Data records:
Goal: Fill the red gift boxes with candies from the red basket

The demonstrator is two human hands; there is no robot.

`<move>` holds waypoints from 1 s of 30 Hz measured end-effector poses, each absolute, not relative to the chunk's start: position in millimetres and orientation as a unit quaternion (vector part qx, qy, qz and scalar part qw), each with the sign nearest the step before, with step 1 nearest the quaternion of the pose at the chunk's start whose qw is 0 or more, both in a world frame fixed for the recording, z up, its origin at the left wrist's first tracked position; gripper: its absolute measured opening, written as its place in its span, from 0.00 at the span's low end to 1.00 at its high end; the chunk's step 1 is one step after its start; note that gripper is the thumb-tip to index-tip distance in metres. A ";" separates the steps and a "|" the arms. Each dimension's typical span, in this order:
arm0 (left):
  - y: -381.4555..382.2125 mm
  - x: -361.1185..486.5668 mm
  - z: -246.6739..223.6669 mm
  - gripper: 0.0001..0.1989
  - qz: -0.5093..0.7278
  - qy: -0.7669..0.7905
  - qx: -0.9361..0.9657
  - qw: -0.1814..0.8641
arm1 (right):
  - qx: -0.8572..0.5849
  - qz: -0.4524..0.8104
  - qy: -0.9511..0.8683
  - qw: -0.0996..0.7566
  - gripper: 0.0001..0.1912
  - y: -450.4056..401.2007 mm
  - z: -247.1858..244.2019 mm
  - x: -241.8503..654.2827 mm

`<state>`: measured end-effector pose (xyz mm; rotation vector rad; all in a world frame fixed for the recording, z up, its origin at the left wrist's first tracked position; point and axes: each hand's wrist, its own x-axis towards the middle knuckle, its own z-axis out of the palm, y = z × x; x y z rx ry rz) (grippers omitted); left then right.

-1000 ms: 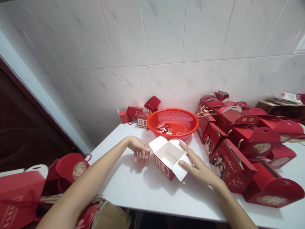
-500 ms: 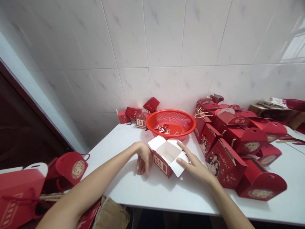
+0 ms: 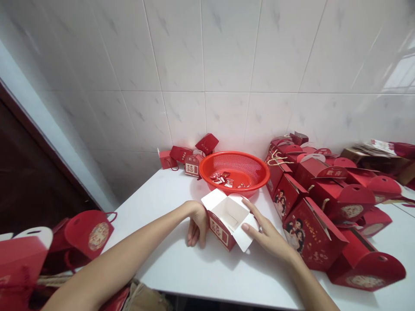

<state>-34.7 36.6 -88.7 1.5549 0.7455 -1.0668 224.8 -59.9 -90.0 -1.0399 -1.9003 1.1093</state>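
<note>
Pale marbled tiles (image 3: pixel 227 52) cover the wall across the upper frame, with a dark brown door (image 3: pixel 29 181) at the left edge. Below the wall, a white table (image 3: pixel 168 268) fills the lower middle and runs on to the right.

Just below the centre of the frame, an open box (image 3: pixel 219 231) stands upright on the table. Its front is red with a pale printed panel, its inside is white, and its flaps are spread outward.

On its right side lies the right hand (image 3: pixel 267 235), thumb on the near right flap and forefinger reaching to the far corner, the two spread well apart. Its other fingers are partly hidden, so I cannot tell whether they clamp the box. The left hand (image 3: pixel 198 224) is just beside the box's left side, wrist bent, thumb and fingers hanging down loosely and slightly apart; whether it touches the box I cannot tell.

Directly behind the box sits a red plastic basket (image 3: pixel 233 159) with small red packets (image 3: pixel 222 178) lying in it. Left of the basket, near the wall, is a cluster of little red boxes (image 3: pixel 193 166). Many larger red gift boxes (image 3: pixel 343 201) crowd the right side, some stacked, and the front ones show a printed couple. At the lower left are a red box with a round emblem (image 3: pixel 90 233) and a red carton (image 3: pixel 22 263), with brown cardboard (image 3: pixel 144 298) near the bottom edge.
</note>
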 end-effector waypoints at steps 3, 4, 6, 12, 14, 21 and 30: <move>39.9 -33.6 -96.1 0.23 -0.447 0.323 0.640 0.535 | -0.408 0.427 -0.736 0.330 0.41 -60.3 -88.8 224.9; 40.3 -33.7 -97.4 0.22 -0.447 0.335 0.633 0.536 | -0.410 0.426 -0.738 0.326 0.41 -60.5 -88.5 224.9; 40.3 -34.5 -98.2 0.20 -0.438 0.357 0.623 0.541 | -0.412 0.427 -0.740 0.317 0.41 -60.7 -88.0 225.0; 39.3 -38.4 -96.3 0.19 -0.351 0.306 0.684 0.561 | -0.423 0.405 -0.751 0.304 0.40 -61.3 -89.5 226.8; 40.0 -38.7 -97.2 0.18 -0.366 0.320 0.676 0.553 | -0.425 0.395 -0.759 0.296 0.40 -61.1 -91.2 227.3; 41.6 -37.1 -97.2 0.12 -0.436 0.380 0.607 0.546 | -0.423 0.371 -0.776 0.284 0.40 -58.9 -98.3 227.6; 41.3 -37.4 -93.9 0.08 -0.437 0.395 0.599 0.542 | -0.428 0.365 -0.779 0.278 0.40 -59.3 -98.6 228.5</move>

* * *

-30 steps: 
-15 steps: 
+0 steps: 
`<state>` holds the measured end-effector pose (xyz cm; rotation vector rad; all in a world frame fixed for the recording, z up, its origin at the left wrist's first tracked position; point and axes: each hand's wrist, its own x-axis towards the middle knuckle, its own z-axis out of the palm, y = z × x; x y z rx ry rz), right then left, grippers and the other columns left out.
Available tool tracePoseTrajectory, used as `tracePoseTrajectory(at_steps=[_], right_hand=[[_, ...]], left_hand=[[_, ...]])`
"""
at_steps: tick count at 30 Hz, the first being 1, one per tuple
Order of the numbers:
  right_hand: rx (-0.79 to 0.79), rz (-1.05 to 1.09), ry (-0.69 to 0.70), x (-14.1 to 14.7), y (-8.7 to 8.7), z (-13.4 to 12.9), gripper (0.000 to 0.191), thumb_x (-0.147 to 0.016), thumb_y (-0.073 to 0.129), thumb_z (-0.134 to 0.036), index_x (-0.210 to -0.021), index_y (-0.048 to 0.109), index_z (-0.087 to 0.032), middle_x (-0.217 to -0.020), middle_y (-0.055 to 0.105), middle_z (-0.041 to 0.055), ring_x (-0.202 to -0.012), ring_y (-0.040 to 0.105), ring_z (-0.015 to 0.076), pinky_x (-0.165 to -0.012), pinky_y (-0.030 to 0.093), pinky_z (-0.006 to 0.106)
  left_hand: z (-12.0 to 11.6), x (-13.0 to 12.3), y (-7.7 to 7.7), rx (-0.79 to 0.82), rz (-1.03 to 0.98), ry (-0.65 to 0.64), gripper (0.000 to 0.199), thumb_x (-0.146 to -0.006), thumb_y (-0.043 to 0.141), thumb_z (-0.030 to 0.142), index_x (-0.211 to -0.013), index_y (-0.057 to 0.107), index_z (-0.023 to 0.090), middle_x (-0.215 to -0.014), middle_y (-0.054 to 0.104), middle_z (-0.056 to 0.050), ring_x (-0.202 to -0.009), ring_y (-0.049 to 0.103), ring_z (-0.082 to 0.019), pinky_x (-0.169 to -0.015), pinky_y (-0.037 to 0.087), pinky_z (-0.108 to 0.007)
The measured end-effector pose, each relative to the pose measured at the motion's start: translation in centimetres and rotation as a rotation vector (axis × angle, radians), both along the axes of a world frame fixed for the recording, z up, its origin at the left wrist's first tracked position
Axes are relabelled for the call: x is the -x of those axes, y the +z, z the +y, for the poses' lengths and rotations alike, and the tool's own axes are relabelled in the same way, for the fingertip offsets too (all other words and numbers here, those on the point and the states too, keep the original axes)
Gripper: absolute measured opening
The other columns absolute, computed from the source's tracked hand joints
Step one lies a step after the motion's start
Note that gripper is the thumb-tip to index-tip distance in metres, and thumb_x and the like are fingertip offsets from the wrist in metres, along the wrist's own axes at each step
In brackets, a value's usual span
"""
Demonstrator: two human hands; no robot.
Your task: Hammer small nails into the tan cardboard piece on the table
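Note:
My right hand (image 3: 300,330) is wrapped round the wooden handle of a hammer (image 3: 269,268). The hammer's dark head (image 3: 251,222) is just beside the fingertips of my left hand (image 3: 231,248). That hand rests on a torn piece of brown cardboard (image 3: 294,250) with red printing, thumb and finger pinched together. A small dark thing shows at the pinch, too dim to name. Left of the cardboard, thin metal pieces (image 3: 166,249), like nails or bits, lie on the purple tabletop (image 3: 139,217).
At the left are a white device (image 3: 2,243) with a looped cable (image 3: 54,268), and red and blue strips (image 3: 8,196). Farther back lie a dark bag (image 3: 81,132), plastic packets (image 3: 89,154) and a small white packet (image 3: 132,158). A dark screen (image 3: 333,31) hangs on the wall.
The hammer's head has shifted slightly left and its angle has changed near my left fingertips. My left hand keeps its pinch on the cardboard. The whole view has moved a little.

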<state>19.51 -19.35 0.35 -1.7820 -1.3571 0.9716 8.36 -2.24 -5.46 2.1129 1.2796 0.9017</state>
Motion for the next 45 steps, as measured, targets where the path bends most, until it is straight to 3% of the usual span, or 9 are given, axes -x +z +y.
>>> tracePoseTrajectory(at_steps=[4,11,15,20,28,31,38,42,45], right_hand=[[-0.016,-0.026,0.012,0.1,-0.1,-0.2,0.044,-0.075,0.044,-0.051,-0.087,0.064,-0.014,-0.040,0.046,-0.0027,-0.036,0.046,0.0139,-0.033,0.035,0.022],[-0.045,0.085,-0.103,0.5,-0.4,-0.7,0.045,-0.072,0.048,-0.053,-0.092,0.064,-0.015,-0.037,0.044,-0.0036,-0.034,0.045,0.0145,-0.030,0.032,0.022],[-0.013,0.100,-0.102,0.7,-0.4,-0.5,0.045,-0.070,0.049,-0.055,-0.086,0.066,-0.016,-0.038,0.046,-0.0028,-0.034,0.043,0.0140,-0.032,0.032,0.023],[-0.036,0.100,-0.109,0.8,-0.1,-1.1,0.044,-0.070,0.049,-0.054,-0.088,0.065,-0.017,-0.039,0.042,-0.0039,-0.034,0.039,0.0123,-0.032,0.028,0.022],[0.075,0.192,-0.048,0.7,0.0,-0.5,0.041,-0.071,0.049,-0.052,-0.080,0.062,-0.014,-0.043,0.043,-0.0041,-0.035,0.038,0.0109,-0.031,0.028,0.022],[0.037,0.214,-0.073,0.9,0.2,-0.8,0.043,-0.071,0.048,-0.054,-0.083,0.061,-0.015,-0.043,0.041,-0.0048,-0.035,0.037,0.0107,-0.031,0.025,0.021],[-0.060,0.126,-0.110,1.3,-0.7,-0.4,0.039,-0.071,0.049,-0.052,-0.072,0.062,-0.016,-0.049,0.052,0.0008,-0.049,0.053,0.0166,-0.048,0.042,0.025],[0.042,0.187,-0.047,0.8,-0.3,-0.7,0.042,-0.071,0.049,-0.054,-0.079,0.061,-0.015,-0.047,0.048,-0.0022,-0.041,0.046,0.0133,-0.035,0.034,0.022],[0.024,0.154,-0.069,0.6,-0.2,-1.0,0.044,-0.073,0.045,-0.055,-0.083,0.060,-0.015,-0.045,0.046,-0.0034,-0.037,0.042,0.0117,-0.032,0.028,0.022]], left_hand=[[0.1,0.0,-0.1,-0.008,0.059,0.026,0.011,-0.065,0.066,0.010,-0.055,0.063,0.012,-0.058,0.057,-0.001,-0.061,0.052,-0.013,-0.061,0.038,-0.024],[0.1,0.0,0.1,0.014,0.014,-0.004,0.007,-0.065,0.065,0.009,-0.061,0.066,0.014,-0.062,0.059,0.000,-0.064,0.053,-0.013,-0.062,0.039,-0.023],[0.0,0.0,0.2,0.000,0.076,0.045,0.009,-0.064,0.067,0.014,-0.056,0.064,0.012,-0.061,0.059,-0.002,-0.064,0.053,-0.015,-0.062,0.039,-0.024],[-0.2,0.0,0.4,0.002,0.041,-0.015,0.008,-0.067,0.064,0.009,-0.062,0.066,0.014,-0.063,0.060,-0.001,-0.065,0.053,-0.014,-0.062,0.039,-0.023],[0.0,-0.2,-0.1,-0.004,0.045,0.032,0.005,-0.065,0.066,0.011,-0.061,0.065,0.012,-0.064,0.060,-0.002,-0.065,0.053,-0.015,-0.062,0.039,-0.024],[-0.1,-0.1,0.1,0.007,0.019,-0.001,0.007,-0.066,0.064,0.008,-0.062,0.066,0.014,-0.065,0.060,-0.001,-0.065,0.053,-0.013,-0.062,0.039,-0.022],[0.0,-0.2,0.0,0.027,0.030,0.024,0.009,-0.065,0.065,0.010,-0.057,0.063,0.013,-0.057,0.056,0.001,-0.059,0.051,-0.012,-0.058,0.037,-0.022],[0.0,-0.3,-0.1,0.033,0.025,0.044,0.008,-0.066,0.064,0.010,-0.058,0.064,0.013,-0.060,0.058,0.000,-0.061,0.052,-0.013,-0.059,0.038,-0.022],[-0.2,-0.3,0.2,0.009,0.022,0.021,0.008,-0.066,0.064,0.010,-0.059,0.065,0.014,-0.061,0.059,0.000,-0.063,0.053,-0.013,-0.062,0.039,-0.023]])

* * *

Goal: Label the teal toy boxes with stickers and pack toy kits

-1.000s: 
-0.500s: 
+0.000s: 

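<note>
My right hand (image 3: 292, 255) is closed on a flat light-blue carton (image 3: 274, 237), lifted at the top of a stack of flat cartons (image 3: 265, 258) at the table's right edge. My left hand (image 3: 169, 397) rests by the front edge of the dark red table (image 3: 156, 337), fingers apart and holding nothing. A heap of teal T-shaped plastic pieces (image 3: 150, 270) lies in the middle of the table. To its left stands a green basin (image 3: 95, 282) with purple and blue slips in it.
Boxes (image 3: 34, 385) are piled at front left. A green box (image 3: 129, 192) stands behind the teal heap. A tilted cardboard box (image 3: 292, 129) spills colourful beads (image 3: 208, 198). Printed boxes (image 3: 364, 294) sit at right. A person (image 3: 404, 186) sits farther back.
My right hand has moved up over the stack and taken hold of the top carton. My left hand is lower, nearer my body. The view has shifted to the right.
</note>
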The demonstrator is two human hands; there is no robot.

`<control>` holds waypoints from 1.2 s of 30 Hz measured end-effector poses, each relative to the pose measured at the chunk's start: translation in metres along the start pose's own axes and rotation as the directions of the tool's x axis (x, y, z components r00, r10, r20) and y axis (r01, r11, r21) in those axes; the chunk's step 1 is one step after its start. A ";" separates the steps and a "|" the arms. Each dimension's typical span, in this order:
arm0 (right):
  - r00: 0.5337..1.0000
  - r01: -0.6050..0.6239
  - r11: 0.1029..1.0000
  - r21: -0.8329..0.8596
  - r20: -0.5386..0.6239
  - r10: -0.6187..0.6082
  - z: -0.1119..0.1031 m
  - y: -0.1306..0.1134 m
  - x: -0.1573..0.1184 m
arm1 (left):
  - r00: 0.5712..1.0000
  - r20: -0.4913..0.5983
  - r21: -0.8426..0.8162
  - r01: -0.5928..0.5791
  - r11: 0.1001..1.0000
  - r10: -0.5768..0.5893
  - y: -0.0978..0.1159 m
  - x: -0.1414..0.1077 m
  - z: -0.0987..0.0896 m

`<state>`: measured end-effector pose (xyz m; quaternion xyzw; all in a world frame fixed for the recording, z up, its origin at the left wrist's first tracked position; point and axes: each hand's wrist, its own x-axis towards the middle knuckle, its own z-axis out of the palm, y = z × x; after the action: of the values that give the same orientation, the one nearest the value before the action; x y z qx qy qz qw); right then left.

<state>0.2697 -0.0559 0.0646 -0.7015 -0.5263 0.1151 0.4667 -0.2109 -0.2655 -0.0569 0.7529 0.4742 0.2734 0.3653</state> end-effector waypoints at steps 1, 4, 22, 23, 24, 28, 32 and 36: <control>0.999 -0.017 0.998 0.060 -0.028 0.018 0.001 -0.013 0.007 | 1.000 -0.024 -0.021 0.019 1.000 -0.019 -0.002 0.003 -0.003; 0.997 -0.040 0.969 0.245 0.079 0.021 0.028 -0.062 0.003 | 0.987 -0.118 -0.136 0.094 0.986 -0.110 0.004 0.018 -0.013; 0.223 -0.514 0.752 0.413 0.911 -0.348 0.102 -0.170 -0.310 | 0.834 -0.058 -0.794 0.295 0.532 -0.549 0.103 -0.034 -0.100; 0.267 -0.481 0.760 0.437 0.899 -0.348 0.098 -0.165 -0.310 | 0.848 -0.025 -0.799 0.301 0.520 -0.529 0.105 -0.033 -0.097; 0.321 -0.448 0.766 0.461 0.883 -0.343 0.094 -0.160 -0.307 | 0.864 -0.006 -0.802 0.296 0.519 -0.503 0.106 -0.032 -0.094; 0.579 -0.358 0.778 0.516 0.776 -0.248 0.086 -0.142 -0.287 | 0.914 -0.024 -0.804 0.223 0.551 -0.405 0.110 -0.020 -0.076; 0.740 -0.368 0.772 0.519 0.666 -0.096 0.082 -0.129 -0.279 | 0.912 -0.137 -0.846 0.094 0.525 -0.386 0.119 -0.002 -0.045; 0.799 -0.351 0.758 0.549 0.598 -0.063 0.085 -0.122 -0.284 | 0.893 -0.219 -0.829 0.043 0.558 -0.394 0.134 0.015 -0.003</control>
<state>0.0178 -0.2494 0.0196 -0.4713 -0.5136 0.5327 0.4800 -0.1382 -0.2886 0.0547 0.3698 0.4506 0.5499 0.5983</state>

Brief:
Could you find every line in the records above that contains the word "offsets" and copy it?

Exercise result:
Axes are relabelled for the call: x is the -x of those axes, y the +z, z the +y, for the poses' lengths and rotations alike, and the tool's own axes are relabelled in the same way, for the fingertip offsets too (all other words and numbers here, those on the point and the states too, keep the original axes)
Note that gripper is the thumb-tip to index-tip distance in metres, and thumb_x and the like are fingertip offsets from the wrist in metres, along the wrist's own axes at each step

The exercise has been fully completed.